[Opening Provided records section]
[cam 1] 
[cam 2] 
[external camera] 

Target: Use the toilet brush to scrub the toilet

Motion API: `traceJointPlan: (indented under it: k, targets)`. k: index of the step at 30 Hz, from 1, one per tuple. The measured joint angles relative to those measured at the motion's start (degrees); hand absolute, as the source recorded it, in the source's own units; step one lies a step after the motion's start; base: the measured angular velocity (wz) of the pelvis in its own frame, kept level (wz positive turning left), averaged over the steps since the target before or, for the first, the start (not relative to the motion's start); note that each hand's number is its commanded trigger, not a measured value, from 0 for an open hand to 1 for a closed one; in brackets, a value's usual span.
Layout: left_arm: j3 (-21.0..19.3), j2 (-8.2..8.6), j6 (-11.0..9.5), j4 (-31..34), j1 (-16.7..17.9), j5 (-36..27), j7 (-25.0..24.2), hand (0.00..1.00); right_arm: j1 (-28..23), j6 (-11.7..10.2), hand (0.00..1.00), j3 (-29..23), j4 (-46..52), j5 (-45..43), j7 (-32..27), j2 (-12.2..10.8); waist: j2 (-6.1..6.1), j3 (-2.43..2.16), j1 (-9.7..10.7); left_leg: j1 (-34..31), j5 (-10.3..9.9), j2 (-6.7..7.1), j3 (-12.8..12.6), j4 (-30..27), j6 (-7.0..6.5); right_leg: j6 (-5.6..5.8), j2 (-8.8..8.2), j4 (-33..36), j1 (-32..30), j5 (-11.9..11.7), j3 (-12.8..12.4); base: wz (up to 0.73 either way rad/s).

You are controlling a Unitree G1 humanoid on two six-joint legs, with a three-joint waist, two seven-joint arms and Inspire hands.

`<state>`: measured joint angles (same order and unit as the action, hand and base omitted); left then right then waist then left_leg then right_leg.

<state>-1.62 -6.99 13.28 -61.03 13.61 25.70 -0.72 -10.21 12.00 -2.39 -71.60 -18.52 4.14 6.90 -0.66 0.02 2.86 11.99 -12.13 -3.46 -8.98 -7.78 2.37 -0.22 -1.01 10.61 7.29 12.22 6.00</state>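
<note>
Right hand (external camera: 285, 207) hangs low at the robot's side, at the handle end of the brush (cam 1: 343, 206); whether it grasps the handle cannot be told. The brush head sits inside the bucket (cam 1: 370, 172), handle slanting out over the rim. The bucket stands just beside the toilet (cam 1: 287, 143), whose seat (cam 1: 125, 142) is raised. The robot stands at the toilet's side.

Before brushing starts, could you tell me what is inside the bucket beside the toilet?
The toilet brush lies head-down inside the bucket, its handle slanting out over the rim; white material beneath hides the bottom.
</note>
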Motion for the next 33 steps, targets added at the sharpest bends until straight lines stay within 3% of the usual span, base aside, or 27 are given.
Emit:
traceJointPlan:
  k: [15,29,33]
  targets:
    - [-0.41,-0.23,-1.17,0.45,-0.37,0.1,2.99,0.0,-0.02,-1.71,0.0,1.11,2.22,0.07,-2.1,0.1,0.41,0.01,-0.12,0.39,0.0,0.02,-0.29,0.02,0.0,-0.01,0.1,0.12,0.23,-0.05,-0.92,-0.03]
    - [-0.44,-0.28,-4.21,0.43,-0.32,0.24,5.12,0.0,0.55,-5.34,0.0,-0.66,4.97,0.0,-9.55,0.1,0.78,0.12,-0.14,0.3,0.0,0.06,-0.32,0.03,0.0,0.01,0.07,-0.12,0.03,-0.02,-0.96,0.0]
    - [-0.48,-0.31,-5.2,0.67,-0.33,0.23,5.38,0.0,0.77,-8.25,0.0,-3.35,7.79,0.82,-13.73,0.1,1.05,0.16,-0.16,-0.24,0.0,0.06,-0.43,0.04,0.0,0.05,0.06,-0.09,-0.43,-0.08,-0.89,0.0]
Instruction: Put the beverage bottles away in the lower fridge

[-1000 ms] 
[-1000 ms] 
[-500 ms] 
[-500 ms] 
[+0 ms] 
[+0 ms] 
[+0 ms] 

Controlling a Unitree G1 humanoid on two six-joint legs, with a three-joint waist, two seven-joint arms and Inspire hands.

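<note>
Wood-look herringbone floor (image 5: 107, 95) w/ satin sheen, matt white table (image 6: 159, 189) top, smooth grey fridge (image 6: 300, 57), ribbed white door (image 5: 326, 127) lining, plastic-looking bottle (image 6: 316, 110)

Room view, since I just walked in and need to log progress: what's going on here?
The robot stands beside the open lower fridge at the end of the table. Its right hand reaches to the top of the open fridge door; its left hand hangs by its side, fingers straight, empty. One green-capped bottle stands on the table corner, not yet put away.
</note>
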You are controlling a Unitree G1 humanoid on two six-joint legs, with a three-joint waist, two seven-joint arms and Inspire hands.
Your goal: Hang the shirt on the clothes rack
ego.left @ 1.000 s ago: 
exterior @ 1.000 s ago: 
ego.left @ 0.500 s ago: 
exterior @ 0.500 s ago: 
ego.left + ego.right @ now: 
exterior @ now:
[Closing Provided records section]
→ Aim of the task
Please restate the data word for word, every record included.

→ Problem solution
[cam 1] 
[cam 2] 
[external camera] 

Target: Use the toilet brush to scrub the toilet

Motion API: `traceJointPlan: (indented under it: k, targets)`. k: index of the step at 30 Hz, from 1, one per tuple. The measured joint angles relative to those measured at the motion's start (degrees); hand absolute, as the source recorded it, in the source's own units; step one lies a step after the motion's start; base: the measured angular velocity (wz) of the pelvis in its own frame, kept level (wz positive turning left), averaged over the steps since the target before or, for the first, the start (not relative to the motion's start); note that each hand's number is its commanded trigger, not a measured value, from 0 for an open hand to 1 for a closed one; in brackets, a value's usual span.
Layout: left_arm: j3 (-21.0..19.3), j2 (-8.2..8.6), j6 (-11.0..9.5), j4 (-31..34), j1 (-16.7..17.9), j5 (-36..27), j7 (-25.0..24.2), hand (0.00..1.00); right_arm: j1 (-28..23), j6 (-11.7..10.2), hand (0.00..1.00), j3 (-29..23), j4 (-46..52), j5 (-45..43), j7 (-32..27), j2 (-12.2..10.8); waist: j2 (-6.1..6.1), j3 (-2.43..2.16), j1 (-9.7..10.7); left_leg: j1 (-34..31), j5 (-10.3..9.9), j2 (-6.7..7.1), j3 (-12.8..12.6), j4 (-30..27), j6 (-7.0..6.5); right_leg: j6 (-5.6..5.8), j2 (-8.8..8.2), j4 (-33..36), j1 (-32..30), j5 (-11.9..11.7), j3 (-12.8..12.4); base: wz (up to 0.73 either way rad/s).

You are controlling a Unitree G1 humanoid on two six-joint legs, with a three-joint waist, two seven-joint arms and Inspire hands.

`<state>`: measured joint angles (same order and unit as the action, hand and base omitted); left then right then waist then left_leg then right_leg.

<state>-1.62 -6.99 13.28 -61.03 13.61 25.70 -0.72 -10.21 12.00 -2.39 -71.60 -18.52 4.14 6.90 -0.66 0.02 2.86 11.99 -12.13 -3.46 -8.98 -7.78 2.37 -0.22 -1.01 10.61 7.29 12.22 6.00</state>
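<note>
Right hand (external camera: 285, 207) hangs low at the robot's side, at the handle end of the brush (cam 1: 343, 206); whether it grasps the handle cannot be told. The brush head sits inside the bucket (cam 1: 370, 172), handle slanting out over the rim. The bucket stands just beside the toilet (cam 1: 287, 143), whose seat (cam 1: 125, 142) is raised. The robot stands at the toilet's side.

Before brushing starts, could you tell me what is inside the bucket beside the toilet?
The toilet brush lies head-down inside the bucket, its handle slanting out over the rim; white material beneath hides the bottom.
</note>
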Motion for the next 33 steps, targets added at the sharpest bends until straight lines stay within 3% of the usual span, base aside, or 27 are given.
Emit:
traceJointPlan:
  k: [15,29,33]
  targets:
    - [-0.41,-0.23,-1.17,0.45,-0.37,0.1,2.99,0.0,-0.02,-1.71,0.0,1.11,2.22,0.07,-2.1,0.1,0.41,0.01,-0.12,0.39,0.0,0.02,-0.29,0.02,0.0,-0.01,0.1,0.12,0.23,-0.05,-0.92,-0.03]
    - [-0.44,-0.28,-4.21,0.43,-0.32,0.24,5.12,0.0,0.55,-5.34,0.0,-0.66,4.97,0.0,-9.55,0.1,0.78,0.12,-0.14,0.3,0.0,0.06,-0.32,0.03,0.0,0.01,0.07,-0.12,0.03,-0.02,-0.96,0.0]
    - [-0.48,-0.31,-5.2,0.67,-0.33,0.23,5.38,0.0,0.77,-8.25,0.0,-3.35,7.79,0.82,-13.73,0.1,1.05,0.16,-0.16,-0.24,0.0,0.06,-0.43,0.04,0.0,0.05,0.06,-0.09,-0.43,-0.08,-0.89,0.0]
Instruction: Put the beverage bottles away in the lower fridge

[-1000 ms] 
[-1000 ms] 
[-500 ms] 
[-500 ms] 
[+0 ms] 
[+0 ms] 
[+0 ms] 

Controlling a Unitree G1 humanoid on two six-joint legs, with a three-joint waist, two seven-joint arms and Inspire hands.

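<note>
Wood-look herringbone floor (image 5: 107, 95) w/ satin sheen, matt white table (image 6: 159, 189) top, smooth grey fridge (image 6: 300, 57), ribbed white door (image 5: 326, 127) lining, plastic-looking bottle (image 6: 316, 110)

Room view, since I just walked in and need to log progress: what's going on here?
The robot stands beside the open lower fridge at the end of the table. Its right hand reaches to the top of the open fridge door; its left hand hangs by its side, fingers straight, empty. One green-capped bottle stands on the table corner, not yet put away.
</note>
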You are controlling a Unitree G1 humanoid on two six-joint legs, with a three-joint waist, two seven-joint arms and Inspire hands.
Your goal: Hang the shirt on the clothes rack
ego.left @ 1.000 s ago: 
exterior @ 1.000 s ago: 
ego.left @ 0.500 s ago: 
exterior @ 0.500 s ago: 
ego.left + ego.right @ now: 
exterior @ now:

There is nothing further to this answer.